Mais, les rigoristes ne sont pas pour autant à bout d’arguments. Parce que finalement, cette question d’annulation cristallise un débat idéologique vu et revu. Les “annulateurs” veulent ramener l’investissement public keynésien en s’engouffrant dans une faille juridique : les traités sont flous concernant l’annulation, tandis que les “rigoristes” ne veulent tout simplement pas en entendre parler. Un conflit que vous connaissez bien : keynésiens² contre néolibéraux. 
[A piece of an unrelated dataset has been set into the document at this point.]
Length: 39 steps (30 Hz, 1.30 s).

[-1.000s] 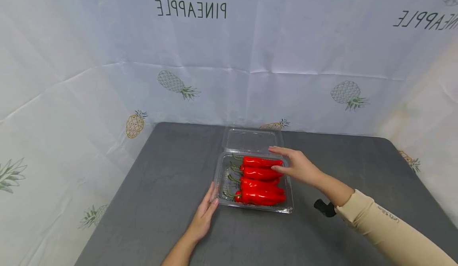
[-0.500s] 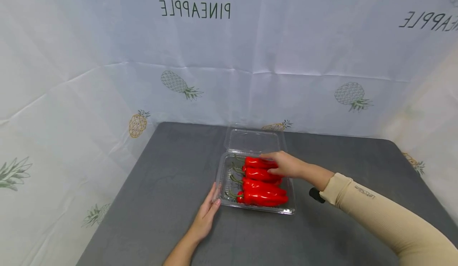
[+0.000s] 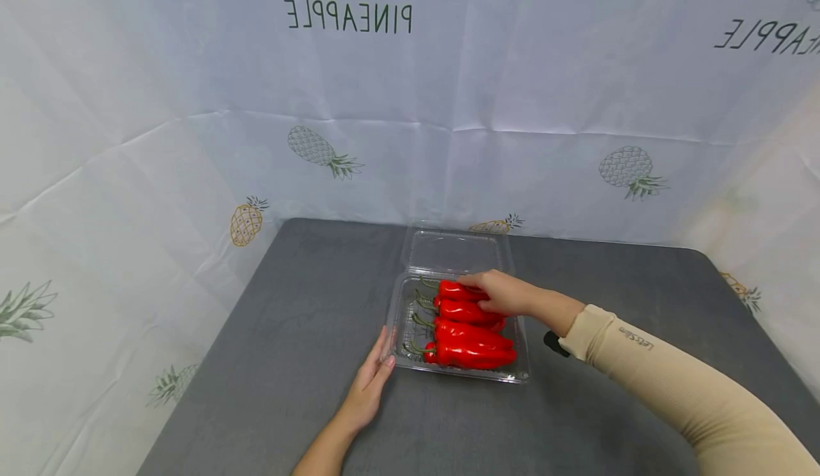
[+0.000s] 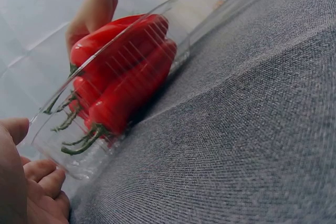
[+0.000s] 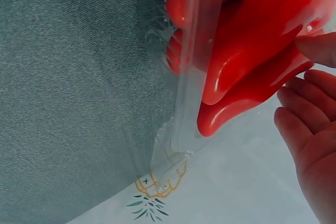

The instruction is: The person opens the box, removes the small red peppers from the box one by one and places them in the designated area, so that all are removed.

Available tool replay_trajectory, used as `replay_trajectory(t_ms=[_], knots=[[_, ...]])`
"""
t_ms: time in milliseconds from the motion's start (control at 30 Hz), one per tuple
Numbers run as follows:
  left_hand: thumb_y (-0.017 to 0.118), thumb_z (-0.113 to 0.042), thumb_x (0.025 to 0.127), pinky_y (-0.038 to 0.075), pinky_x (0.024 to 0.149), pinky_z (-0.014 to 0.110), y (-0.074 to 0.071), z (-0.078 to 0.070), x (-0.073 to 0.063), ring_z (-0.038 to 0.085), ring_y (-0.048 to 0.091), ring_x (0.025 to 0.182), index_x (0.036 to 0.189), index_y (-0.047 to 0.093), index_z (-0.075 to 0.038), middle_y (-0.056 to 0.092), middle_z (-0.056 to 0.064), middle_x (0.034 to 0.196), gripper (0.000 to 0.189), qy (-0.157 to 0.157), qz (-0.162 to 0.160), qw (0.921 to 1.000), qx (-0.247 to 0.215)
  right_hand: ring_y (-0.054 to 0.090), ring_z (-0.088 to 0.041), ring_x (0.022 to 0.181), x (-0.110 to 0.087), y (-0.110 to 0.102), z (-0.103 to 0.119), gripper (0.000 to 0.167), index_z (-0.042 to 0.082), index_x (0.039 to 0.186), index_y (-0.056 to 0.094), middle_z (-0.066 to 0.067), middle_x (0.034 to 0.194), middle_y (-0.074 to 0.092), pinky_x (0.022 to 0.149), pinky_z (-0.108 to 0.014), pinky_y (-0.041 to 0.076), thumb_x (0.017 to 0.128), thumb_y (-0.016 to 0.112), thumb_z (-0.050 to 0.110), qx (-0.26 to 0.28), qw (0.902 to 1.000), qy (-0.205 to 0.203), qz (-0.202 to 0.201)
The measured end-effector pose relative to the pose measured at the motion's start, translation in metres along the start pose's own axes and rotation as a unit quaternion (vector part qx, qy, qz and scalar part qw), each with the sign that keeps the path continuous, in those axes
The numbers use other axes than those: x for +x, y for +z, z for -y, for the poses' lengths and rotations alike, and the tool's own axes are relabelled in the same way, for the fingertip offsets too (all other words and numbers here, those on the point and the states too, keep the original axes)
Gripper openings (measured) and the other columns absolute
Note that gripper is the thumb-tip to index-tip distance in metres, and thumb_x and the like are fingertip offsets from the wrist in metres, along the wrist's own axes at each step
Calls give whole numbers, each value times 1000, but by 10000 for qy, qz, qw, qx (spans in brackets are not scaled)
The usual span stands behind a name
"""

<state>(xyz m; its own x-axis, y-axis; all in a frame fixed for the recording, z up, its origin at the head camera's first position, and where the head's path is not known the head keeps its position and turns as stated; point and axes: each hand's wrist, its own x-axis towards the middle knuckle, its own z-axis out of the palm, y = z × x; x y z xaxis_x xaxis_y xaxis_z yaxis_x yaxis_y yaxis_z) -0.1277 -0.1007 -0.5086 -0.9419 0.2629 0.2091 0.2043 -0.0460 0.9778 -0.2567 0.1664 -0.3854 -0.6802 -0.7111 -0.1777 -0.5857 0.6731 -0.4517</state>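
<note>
Observing from the head view, we find a clear box (image 3: 405, 328) sitting on the grey bench (image 3: 307, 305), its lid (image 3: 458, 250) swung open at the far side. We count 4 red peppers (image 3: 472, 334) in the upper row, lying side by side from near to far, stems (image 4: 96, 132) pointing left. Red shapes also show beneath; we cannot tell how many lie there.

Left hand (image 3: 366, 387): narrow, at the near left corner of the box. In the left wrist view we see the thumb at the rim and the fingers bent against the wall below, so we record it as holding the corner.

Right hand (image 3: 506, 293): narrow, holding the far pepper (image 3: 456, 291) by its right part. Its fingers bend over the far side, the thumb on the near side, next to the 2nd pepper. In the right wrist view we see the same pepper lying between thumb and fingers. That pepper is inside the box.

At the right wrist we note a dark object (image 3: 555, 344) and a beige sleeve (image 3: 698, 390). Behind the bench we see a pale sheet (image 3: 448, 92) printed with pineapples, its lettering mirrored.
</note>
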Motion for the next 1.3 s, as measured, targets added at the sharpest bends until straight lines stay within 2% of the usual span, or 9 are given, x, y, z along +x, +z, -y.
replay_trajectory(t_ms=[267, 533, 767, 1067, 1300], knots=[[36, -8, 100, 22, 101, 3, 0, -1, 0, -12, 23, 130, 146, 6, 7, 17, 32, 148, 57, 11, 23, 10000, -56, 59, -27, 105, 5, -5, 1, 53, -4, 132, 47, -19, 126, 58, 83, -36, 53, 80, 54, -12, -48, 9999, 39, 157], [36, -9, 100, 21, 102, 3, -1, -4, 0, -8, 22, 131, 146, 7, 7, 18, 30, 149, 57, -38, 15, 10000, 76, 49, -36, 123, 11, -7, 1, 59, -4, 136, 43, -21, 139, 46, 96, -46, 46, 79, 54, -14, -165, 9989, -114, 419], [36, -8, 100, 21, 102, 3, -1, -3, 0, -9, 22, 131, 146, 7, 7, 19, 30, 148, 56, 0, 10, 10000, 80, 36, -36, 134, 18, -6, 1, 70, 1, 143, 34, -18, 150, 32, 105, -48, 37, 78, 52, -18, -218, 9968, -13, 774], [36, -7, 100, 21, 102, 3, 0, -2, 0, -11, 23, 130, 146, 9, 8, 20, 32, 147, 56, 53, -20, 9999, 121, 42, -36, 130, 14, 3, -11, 64, 1, 142, 36, -18, 148, 35, 102, -49, 40, 82, 54, -12, 25, 9991, -218, 360], [36, -5, 99, 22, 102, 3, 1, -1, 0, -11, 24, 131, 146, 9, 8, 20, 33, 147, 55, 143, -32, 9998, 116, 45, -37, 128, 11, 10, -14, 63, 0, 141, 37, -19, 144, 42, 101, -49, 41, 82, 56, -11, -112, 9995, -281, 50]])
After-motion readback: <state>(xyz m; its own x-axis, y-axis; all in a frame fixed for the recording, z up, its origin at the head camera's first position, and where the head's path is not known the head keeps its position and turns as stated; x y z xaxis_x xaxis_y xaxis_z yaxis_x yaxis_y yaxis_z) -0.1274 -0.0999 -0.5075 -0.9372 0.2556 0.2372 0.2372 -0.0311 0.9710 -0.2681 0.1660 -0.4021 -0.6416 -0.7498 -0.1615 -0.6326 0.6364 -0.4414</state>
Une fois la lutte redéfinie selon ces termes, l’enjeu prend une toute autre forme. Batailler pour le retour de l’investissement public contre des néolibéraux convaincus en utilisant le cheval de Troie de l’annulation de la dette : est-ce la bonne stratégie ? Peut-être que oui. Parce qu’il est certain que le cadre de la “bonne gestion financière à la papa” est dans les têtes de tous les citoyens. S’il est possible d’annuler une dette sans conséquence, cela ne démontre-t-il pas que ce cadre n’est pas toujours pertinent ? Que les règles de la finance sont le résultat de choix de société ? D’un autre côté, il faut se rappeler que les partisans de la rigueur, les pays européens dits “frugaux” (Pays-Bas, Danemark, Suède, Autriche et Allemagne), ont eu besoin d’une pandémie mondiale pour accepter une innovation financière aussi banale et ennuyeuse qu’un simple endettement commun. La France dispose-t-elle de suffisamment de crédit politique pour faire avaler à ces pays une pilule aussi hétérodoxe qu’une annulation de dette ?


¹ Parce que oui, si c’est la Banque Centrale Européenne (Banque Centrale en Cheffe en zone euro) qui a donné l’ordre, c’est bien la Banque de France qui a exécuté la tâche.

² A noter que le terme “Keynésien” n’est peut-être pas exactement le bon. Pour Keynes, l’investissement public ne faisait aucun doute en cas de chômage trop important. La vision de LFI du rôle de l’État est peut-être davantage inspirée par les circuitistes français des années 1950s qui ajoutaient à leur keynésianisme une dose de planification.